*Problem to work on:* Where the word "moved" occurs in a line of the data, return the whole line.

*Entries shown:*

----

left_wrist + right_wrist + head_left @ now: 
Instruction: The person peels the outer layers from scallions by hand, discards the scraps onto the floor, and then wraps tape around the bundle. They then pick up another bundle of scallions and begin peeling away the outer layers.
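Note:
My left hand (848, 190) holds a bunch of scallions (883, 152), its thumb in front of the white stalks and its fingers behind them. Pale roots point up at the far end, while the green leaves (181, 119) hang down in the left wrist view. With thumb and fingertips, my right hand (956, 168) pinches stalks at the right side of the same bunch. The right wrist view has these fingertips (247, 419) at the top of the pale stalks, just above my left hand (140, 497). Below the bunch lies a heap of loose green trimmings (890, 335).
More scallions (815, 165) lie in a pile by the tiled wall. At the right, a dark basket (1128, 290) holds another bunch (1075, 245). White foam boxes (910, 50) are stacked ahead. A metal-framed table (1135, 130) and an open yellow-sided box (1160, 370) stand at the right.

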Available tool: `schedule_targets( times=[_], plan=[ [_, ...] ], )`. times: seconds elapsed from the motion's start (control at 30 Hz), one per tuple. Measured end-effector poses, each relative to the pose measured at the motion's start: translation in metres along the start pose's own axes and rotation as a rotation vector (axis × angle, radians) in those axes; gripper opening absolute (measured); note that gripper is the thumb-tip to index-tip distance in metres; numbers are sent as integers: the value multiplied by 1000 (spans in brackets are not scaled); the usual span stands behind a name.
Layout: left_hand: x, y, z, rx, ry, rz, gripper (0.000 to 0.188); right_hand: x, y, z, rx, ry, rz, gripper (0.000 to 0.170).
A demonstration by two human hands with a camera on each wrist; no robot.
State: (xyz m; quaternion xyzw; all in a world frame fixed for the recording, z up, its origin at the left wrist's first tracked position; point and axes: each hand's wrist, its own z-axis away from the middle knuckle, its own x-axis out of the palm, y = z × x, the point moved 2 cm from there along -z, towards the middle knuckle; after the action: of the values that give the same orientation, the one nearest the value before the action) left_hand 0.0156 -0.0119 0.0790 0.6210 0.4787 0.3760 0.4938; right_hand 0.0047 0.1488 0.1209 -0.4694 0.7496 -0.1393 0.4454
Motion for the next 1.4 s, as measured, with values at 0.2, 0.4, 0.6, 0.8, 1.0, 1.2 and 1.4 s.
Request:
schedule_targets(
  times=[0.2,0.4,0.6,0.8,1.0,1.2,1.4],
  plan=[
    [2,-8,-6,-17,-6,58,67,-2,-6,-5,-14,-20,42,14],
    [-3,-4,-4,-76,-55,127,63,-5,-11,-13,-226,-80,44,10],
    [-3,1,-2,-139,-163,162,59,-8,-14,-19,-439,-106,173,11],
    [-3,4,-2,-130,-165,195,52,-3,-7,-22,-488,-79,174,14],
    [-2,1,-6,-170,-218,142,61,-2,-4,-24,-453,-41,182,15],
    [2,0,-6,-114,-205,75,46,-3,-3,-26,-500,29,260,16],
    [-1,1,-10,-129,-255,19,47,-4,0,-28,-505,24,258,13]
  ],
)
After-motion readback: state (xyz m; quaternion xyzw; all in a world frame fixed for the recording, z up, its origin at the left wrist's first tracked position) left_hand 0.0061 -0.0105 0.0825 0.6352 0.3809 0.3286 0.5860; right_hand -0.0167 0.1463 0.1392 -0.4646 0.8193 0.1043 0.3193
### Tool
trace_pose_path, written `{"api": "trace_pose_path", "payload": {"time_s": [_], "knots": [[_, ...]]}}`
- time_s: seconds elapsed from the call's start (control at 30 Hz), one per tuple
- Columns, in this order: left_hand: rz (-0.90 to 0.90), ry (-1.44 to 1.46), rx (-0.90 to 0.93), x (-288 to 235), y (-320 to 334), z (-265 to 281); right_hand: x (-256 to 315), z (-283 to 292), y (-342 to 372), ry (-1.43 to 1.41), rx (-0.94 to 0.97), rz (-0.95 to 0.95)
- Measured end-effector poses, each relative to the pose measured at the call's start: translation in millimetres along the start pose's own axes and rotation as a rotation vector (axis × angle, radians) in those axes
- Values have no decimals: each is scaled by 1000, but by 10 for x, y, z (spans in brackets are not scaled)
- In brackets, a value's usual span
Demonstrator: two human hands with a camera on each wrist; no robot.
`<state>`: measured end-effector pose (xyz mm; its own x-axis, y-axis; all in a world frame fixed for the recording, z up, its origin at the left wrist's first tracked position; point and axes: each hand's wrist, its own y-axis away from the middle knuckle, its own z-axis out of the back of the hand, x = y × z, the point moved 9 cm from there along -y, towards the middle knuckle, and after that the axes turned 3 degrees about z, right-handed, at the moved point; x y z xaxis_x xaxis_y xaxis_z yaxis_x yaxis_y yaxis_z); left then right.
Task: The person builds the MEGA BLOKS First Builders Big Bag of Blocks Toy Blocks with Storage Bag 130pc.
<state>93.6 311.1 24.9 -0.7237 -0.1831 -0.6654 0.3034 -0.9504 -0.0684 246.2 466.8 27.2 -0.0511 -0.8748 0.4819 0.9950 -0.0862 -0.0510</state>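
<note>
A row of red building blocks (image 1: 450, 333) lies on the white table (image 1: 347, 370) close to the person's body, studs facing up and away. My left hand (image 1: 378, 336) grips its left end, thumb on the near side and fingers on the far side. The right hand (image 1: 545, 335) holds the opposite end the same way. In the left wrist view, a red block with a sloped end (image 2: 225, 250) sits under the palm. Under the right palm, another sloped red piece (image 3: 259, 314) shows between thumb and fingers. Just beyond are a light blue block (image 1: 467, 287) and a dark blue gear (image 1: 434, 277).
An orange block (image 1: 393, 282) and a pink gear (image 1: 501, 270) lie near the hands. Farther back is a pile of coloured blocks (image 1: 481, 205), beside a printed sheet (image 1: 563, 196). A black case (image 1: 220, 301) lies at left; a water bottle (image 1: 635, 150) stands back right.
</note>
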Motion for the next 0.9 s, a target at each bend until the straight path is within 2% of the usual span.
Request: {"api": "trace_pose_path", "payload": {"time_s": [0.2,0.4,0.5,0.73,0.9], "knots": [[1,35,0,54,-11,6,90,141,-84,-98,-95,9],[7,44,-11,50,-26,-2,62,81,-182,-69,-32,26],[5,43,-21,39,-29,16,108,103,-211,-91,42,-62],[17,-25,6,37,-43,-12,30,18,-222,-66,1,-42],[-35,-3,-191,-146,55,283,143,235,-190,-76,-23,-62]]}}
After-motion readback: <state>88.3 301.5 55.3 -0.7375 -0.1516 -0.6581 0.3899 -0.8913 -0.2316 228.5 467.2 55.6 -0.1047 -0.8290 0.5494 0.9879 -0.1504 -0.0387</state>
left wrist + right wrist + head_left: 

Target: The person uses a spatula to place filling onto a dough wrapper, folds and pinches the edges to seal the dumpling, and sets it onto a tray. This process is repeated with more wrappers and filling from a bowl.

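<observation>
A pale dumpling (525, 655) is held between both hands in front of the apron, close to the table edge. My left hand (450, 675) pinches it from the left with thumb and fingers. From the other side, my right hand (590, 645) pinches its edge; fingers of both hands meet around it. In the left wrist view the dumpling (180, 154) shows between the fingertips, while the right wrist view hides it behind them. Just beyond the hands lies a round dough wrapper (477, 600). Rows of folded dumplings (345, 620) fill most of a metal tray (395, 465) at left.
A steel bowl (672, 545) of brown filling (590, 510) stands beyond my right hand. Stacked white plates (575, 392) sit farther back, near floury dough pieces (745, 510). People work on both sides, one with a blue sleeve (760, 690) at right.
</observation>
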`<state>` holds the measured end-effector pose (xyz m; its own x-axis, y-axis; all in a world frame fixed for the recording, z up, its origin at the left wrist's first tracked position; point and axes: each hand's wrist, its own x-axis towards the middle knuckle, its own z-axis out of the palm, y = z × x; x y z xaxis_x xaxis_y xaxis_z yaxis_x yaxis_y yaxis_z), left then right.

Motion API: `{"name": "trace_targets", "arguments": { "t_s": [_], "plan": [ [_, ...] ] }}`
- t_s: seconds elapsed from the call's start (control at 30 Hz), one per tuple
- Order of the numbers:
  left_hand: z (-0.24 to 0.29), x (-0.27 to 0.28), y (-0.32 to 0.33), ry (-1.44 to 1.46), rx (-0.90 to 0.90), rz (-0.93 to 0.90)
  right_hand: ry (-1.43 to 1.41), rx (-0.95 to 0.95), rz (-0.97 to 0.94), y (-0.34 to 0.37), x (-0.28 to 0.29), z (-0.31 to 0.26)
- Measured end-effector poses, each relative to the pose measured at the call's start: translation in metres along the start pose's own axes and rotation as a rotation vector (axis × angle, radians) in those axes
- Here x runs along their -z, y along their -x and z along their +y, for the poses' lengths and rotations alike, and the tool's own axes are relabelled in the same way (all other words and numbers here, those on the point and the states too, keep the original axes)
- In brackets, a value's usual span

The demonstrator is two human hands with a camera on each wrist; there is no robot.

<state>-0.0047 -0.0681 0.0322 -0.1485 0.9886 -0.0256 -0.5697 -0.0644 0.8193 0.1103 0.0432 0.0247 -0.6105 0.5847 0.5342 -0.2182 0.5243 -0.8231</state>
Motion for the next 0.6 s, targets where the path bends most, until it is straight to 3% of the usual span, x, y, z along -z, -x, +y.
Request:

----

*Solution to this task:*
State: (xyz m; quaternion xyzw; all in a world frame fixed for the recording, z up, its origin at the left wrist's first tracked position; point and axes: each hand's wrist, its own z-axis away from the middle knuckle, its own x-axis out of the palm, y = z × x, the point moved 2 cm from there along -z, towards the middle knuckle; after the action: of the values that give the same orientation, the one nearest the value before the action) left_hand 0.0156 -0.0119 0.0790 0.6210 0.4787 0.3760 0.4938; right_hand 0.0047 0.1488 0.1209 -0.4694 0.7496 -0.1393 0.4454
`<state>`: measured end-effector pose (xyz mm; its own x-axis, y-axis; all in a world frame fixed for the recording, z up, its origin at the left wrist's first tracked position; point and axes: each hand's wrist, its own y-axis away from the middle knuckle, its own z-axis out of the back of the hand, x = y × z, the point moved 9 cm from there along -y, towards the middle knuckle, and after that the axes turned 3 degrees about z, right-handed, at the moved point; x y z xaxis_x xaxis_y xaxis_z yaxis_x yaxis_y yaxis_z); left then right.

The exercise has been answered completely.